◆ WORK ORDER ◆
Reproduce the data shown below exactly.

◆ INPUT FOR THIS TASK ◆
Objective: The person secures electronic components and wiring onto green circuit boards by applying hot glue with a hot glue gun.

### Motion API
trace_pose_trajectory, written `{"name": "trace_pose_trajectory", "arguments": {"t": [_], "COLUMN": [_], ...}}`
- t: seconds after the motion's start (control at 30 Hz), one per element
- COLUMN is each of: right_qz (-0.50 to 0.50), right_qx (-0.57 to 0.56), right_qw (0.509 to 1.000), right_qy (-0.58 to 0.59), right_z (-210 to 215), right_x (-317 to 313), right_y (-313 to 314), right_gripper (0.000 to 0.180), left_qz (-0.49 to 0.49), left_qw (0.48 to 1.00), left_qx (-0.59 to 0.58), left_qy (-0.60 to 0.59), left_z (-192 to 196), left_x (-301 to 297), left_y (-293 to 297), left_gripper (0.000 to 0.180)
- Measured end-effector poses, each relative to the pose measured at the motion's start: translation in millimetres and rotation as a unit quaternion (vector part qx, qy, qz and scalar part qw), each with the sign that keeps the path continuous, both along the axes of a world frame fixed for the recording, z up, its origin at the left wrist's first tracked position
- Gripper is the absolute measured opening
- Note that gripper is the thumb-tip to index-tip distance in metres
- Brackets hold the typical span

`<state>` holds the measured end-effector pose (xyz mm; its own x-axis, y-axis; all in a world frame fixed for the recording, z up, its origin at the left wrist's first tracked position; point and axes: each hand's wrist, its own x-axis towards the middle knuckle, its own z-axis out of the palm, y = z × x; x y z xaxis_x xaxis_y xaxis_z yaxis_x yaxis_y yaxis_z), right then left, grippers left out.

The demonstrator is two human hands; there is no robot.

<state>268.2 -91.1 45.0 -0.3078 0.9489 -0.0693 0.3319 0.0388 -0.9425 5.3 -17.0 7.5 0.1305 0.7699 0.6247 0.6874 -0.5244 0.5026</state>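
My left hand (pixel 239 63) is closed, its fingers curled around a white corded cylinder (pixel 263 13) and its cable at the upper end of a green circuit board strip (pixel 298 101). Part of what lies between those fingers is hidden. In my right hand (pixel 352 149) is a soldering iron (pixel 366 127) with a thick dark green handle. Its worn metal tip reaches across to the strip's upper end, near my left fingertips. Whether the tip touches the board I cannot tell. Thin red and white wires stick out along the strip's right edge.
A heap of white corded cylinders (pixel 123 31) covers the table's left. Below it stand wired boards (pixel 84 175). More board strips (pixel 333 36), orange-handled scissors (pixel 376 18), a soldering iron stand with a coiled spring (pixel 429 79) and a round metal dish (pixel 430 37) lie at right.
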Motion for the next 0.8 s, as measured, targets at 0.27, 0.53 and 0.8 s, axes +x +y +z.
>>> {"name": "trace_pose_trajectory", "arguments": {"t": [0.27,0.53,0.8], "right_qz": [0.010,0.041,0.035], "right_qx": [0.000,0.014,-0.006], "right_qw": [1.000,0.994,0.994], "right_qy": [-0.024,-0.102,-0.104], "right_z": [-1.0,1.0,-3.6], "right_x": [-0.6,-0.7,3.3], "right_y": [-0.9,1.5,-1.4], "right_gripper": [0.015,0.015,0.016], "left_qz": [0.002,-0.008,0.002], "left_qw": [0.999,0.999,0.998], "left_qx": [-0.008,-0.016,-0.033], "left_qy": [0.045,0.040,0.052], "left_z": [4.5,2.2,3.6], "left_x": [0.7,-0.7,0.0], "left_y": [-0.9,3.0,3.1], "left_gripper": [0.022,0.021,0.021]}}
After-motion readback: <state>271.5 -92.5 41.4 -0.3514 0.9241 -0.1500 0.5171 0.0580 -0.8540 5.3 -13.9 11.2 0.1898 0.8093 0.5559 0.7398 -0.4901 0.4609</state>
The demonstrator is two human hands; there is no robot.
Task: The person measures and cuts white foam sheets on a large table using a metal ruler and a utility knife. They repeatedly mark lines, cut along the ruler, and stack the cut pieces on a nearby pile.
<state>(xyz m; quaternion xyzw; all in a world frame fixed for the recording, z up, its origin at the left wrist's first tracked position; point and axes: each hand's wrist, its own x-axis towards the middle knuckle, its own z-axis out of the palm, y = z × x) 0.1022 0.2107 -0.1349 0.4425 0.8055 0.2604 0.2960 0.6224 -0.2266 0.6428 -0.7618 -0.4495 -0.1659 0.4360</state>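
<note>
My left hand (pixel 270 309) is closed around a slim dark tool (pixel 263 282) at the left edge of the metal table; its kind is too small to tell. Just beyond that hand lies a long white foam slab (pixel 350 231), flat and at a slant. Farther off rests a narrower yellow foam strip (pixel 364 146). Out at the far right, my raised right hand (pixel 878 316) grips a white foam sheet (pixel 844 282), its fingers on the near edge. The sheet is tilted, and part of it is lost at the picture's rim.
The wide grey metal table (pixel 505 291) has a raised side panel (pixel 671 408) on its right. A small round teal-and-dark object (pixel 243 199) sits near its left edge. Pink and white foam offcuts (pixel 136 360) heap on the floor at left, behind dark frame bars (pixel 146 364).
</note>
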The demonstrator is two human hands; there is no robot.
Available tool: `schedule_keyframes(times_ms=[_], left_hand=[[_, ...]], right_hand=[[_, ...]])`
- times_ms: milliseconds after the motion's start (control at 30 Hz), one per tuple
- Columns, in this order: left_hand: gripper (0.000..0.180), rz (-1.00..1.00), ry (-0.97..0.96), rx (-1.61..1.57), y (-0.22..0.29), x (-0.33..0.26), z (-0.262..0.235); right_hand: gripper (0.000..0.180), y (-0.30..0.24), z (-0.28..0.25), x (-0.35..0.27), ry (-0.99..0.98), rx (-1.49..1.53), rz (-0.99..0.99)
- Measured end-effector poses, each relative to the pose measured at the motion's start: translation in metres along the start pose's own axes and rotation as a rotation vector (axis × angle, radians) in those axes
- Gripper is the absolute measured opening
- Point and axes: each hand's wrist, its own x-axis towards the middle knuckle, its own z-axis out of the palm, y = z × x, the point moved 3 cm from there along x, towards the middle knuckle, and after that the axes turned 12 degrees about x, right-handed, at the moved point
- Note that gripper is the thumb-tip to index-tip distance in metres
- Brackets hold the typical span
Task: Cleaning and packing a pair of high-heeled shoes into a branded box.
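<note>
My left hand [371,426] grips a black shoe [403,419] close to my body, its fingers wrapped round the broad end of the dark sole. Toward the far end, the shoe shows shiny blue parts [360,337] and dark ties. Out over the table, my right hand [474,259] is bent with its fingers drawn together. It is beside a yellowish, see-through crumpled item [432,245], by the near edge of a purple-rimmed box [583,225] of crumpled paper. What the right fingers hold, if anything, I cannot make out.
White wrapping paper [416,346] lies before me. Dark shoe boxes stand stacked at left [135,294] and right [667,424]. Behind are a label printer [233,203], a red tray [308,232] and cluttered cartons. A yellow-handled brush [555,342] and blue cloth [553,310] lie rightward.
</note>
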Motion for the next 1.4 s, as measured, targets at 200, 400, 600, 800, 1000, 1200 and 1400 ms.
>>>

◆ EXERCISE RESPONSE ◆
Objective: The person secures electronic components and wiring onto green circuit boards by applying hot glue with a hot glue gun.

### Motion API
trace_pose_trajectory, written `{"name": "trace_pose_trajectory", "arguments": {"t": [_], "COLUMN": [_], ...}}`
- t: seconds after the motion's start (control at 30 Hz), one per element
- COLUMN is each of: right_qz (-0.50 to 0.50), right_qx (-0.57 to 0.56), right_qw (0.509 to 1.000), right_qy (-0.58 to 0.59), right_z (-210 to 215), right_x (-317 to 313), right_y (-313 to 314), right_gripper (0.000 to 0.180), left_qz (-0.49 to 0.49), left_qw (0.48 to 1.00), left_qx (-0.59 to 0.58), left_qy (-0.60 to 0.59), left_z (-192 to 196), left_x (-301 to 297), left_y (-293 to 297), left_gripper (0.000 to 0.180)
- Measured end-effector poses, each relative to the pose measured at the motion's start: translation in millimetres and rotation as a unit quaternion (vector part qx, qy, qz and scalar part qw), each with the sign that keeps the path continuous, both along the axes of a world frame fixed for the recording, z up, its origin at the left wrist's first tracked position
- Gripper is the absolute measured opening
- Note that gripper is the thumb-tip to index-tip distance in metres
- Brackets hold the typical span

`<state>` holds the measured end-effector pose (xyz mm; its own x-axis, y-axis; all in a world frame fixed for the recording, z up, its origin at the left wrist's first tracked position; point and axes: each hand's wrist, its own x-axis towards the middle knuckle, its own z-axis out of the palm, y = z × x; x y z xaxis_x xaxis_y xaxis_z yaxis_x yaxis_y yaxis_z), right then left, grippers left out.

The demonstrator is two human hands; there is no robot.

<state>268.2 -91.1 45.0 -0.3078 0.9489 -0.0693 0.3319 0.0388 -0.9425 5.3 -17.0 7.5 0.1305 0.7699 0.6247 0.6874 -0.5244 0.5026</state>
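My left hand (pixel 239 63) is closed, its fingers curled around a white corded cylinder (pixel 263 13) and its cable at the upper end of a green circuit board strip (pixel 298 101). Part of what lies between those fingers is hidden. In my right hand (pixel 352 149) is a soldering iron (pixel 366 127) with a thick dark green handle. Its worn metal tip reaches across to the strip's upper end, near my left fingertips. Whether the tip touches the board I cannot tell. Thin red and white wires stick out along the strip's right edge.
A heap of white corded cylinders (pixel 123 31) covers the table's left. Below it stand wired boards (pixel 84 175). More board strips (pixel 333 36), orange-handled scissors (pixel 376 18), a soldering iron stand with a coiled spring (pixel 429 79) and a round metal dish (pixel 430 37) lie at right.
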Motion for the next 0.8 s, as measured, targets at 0.27, 0.53 and 0.8 s, axes +x +y +z.
>>> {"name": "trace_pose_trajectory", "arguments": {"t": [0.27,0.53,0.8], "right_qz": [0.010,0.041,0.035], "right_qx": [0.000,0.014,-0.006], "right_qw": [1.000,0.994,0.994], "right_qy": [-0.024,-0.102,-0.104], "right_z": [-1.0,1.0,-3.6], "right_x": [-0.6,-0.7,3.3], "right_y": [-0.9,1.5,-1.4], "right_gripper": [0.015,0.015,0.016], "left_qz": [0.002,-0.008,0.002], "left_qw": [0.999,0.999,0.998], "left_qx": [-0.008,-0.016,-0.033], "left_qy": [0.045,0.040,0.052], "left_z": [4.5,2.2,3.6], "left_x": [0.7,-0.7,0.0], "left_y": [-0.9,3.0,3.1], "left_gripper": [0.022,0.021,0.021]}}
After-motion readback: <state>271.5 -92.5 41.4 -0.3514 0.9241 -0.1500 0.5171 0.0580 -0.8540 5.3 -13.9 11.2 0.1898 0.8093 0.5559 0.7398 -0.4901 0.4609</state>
The demonstrator is two human hands; there is no robot.
Task: The person measures and cuts white foam sheets on a large table using a metal ruler and a utility knife. They repeatedly mark lines, cut along the ruler, and stack the cut pieces on a nearby pile.
<state>(xyz m; quaternion xyzw; all in a world frame fixed for the recording, z up, its origin at the left wrist's first tracked position; point and axes: each hand's wrist, its own x-axis towards the middle knuckle, its own z-axis out of the palm, y = z × x) 0.1022 0.2107 -0.1349 0.4425 0.8055 0.2604 0.2960 0.6224 -0.2266 0.6428 -0.7618 -0.4495 -0.1659 0.4360</state>
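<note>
My left hand (pixel 270 309) is closed around a slim dark tool (pixel 263 282) at the left edge of the metal table; its kind is too small to tell. Just beyond that hand lies a long white foam slab (pixel 350 231), flat and at a slant. Farther off rests a narrower yellow foam strip (pixel 364 146). Out at the far right, my raised right hand (pixel 878 316) grips a white foam sheet (pixel 844 282), its fingers on the near edge. The sheet is tilted, and part of it is lost at the picture's rim.
The wide grey metal table (pixel 505 291) has a raised side panel (pixel 671 408) on its right. A small round teal-and-dark object (pixel 243 199) sits near its left edge. Pink and white foam offcuts (pixel 136 360) heap on the floor at left, behind dark frame bars (pixel 146 364).
</note>
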The demonstrator is two human hands; there is no robot.
Available tool: `schedule_keyframes(times_ms=[_], left_hand=[[_, ...]], right_hand=[[_, ...]])`
- times_ms: milliseconds after the motion's start (control at 30 Hz), one per tuple
- Columns, in this order: left_hand: gripper (0.000..0.180), rz (-1.00..1.00), ry (-0.97..0.96), rx (-1.61..1.57), y (-0.22..0.29), x (-0.33..0.26), z (-0.262..0.235); right_hand: gripper (0.000..0.180), y (-0.30..0.24), z (-0.28..0.25), x (-0.35..0.27), ry (-0.99..0.98), rx (-1.49..1.53), rz (-0.99..0.99)
- Measured end-effector poses, each relative to the pose measured at the motion's start: translation in metres along the start pose's own axes and rotation as a rotation vector (axis × angle, radians) in those axes
- Gripper is the absolute measured opening
- Point and axes: each hand's wrist, its own x-axis towards the middle knuckle, its own z-axis out of the palm, y = z × x, the point moved 3 cm from there along x, towards the middle knuckle, and after that the axes turned 12 degrees about x, right-handed, at the moved point
- Note that gripper is the thumb-tip to index-tip distance in metres
- Brackets hold the typical span
Task: Cleaning and packing a pair of high-heeled shoes into a branded box.
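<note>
My left hand [371,426] grips a black shoe [403,419] close to my body, its fingers wrapped round the broad end of the dark sole. Toward the far end, the shoe shows shiny blue parts [360,337] and dark ties. Out over the table, my right hand [474,259] is bent with its fingers drawn together. It is beside a yellowish, see-through crumpled item [432,245], by the near edge of a purple-rimmed box [583,225] of crumpled paper. What the right fingers hold, if anything, I cannot make out.
White wrapping paper [416,346] lies before me. Dark shoe boxes stand stacked at left [135,294] and right [667,424]. Behind are a label printer [233,203], a red tray [308,232] and cluttered cartons. A yellow-handled brush [555,342] and blue cloth [553,310] lie rightward.
</note>
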Motion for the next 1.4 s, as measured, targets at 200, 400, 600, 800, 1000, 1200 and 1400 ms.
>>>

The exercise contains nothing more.